THE PROBLEM ::
Among the lines below, copy exactly those from the one with "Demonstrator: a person" through the one with "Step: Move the", counting both ends.

RECORDED DATA ::
+ + + + + + +

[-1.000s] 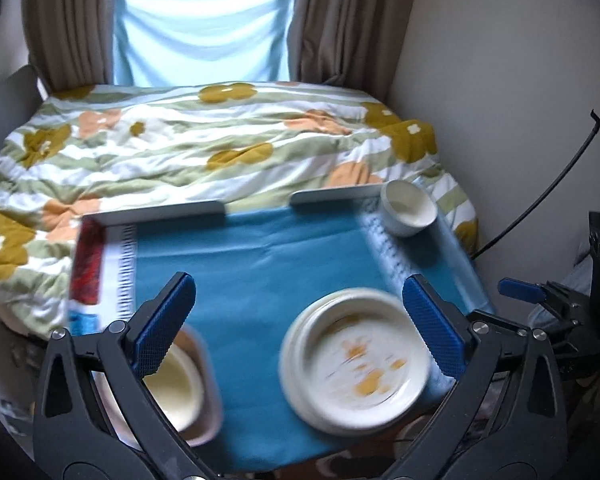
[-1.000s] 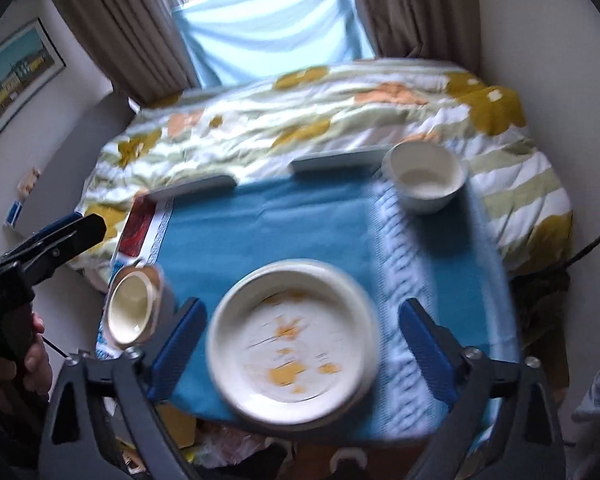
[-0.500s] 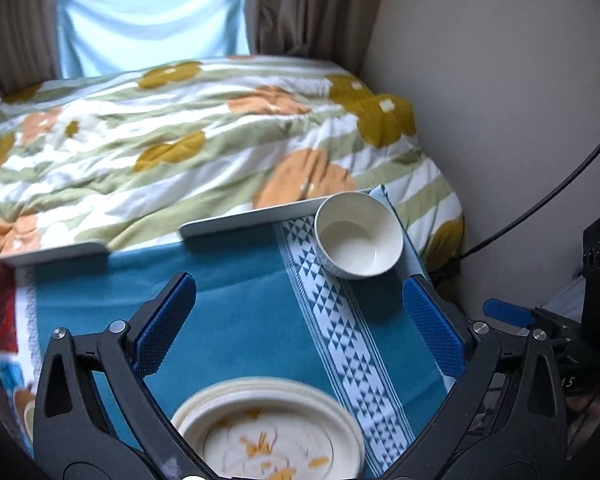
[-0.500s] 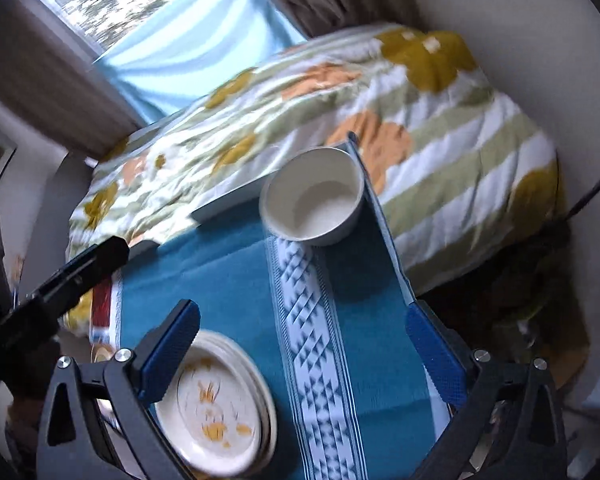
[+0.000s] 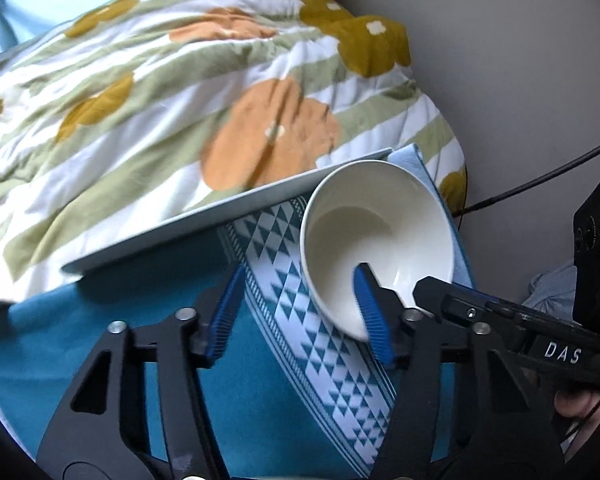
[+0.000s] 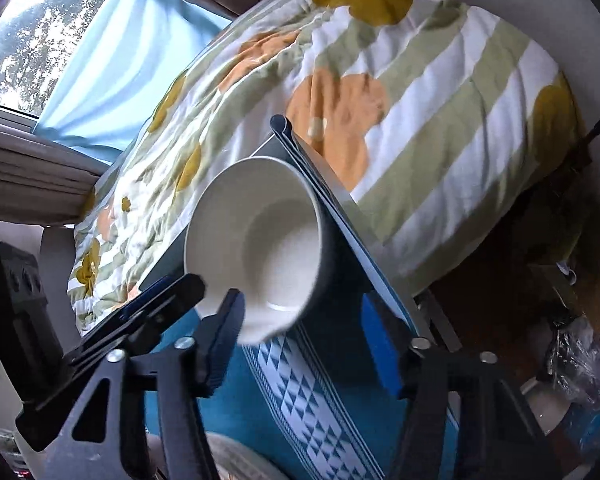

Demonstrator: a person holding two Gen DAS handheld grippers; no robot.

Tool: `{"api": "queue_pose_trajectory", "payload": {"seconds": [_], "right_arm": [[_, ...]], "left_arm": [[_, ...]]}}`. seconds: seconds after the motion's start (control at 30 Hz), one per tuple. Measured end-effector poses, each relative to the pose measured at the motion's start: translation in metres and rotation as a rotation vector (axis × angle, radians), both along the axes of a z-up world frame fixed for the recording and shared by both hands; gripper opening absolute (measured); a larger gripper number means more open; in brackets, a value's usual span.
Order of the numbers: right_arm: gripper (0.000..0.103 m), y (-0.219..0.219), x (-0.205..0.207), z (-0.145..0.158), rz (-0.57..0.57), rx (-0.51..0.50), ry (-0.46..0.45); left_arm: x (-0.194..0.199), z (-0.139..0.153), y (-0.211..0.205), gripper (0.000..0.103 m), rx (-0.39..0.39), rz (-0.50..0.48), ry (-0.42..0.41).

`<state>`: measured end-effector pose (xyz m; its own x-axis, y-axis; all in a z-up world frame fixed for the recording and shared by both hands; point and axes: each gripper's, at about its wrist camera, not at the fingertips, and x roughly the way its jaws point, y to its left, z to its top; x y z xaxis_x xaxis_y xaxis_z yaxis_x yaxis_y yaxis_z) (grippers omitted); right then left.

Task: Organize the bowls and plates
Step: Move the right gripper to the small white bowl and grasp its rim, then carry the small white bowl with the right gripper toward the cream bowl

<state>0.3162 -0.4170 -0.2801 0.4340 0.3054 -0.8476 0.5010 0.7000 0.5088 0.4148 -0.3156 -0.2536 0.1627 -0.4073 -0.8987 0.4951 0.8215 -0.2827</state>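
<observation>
Bowl (image 5: 376,236) at cloth's (image 5: 100,344) far corner

One marking reads clearly: white letters "DAS" on the black body of the right gripper (image 5: 560,352), seen from the left wrist camera. Nothing else carries legible text, and the right wrist view shows none.

Plain cream ceramic bowl (image 5: 376,236) on teal woven cloth (image 5: 100,332) with white-and-teal triangle band (image 5: 320,340); beyond bowl, white quilt (image 5: 140,92), green stripes, orange and mustard flowers.
</observation>
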Motion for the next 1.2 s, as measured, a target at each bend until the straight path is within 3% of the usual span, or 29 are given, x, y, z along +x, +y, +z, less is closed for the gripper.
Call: {"api": "queue_pose_trajectory", "payload": {"seconds": [0.17, 0.27, 0.33, 0.6, 0.9, 1.2], "right_arm": [[0.030, -0.003, 0.011, -0.011, -0.010, -0.021, 0.014], [0.018, -0.007, 0.013, -0.015, -0.024, -0.033, 0.015], [0.018, -0.008, 0.013, -0.015, -0.024, -0.041, 0.017], [0.016, -0.005, 0.012, -0.009, 0.008, -0.071, -0.001], [0.016, 0.018, 0.002, 0.045, 0.102, -0.136, -0.074], [0.016, 0.084, -0.021, 0.119, 0.306, -0.187, -0.192]], "left_arm": [[0.011, -0.017, -0.009, 0.023, 0.005, -0.016, 0.035], [0.013, -0.022, -0.011, 0.018, -0.004, -0.024, 0.046], [0.012, -0.022, -0.015, 0.012, -0.003, -0.040, 0.041], [0.005, -0.012, -0.017, 0.012, 0.039, -0.052, -0.011], [-0.023, 0.045, 0.010, 0.011, 0.011, 0.017, -0.095], [-0.086, 0.123, 0.094, 0.012, -0.030, 0.213, -0.198]]}}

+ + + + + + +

ANSWER SPACE ::
Demonstrator: a person holding two Gen DAS handheld grippers; no robot.

Tool: `{"api": "queue_pose_trajectory", "payload": {"seconds": [_], "right_arm": [[_, ...]], "left_arm": [[_, ...]]}}`. seconds: seconds after the motion's start (control at 30 Hz), one per tuple. Measured end-effector poses, each relative to the pose measured at the motion's start: translation in metres and rotation as a rotation vector (axis × angle, radians), both along the axes of a z-up world frame fixed for the recording and shared by both hands; gripper opening absolute (measured); a larger gripper number means more open; in brackets, a value's usual span.
Order of the numbers: right_arm: gripper (0.000..0.103 m), y (-0.219..0.219), x (-0.205..0.207), z (-0.145..0.158), rz (-0.57..0.57), rx (-0.51..0.50), ry (-0.46..0.45); left_arm: x (-0.194..0.199), z (-0.139..0.153), y (-0.211..0.205), gripper (0.000..0.103 m), rx (-0.39..0.39), rz (-0.50..0.48), ry (-0.42..0.41).

`<state>`: measured end-effector pose (xyz m; its own x-axis, y-axis; all in a z-up world frame fixed for the recording and shared by both hands; point and axes: each gripper's, at about its wrist camera, not at the fingertips, and x roughly the way its jaws point, y to its left, z to its top; x y z xaxis_x xaxis_y xaxis_z yaxis_x yaxis_y yaxis_z) (grippers omitted); right then left.

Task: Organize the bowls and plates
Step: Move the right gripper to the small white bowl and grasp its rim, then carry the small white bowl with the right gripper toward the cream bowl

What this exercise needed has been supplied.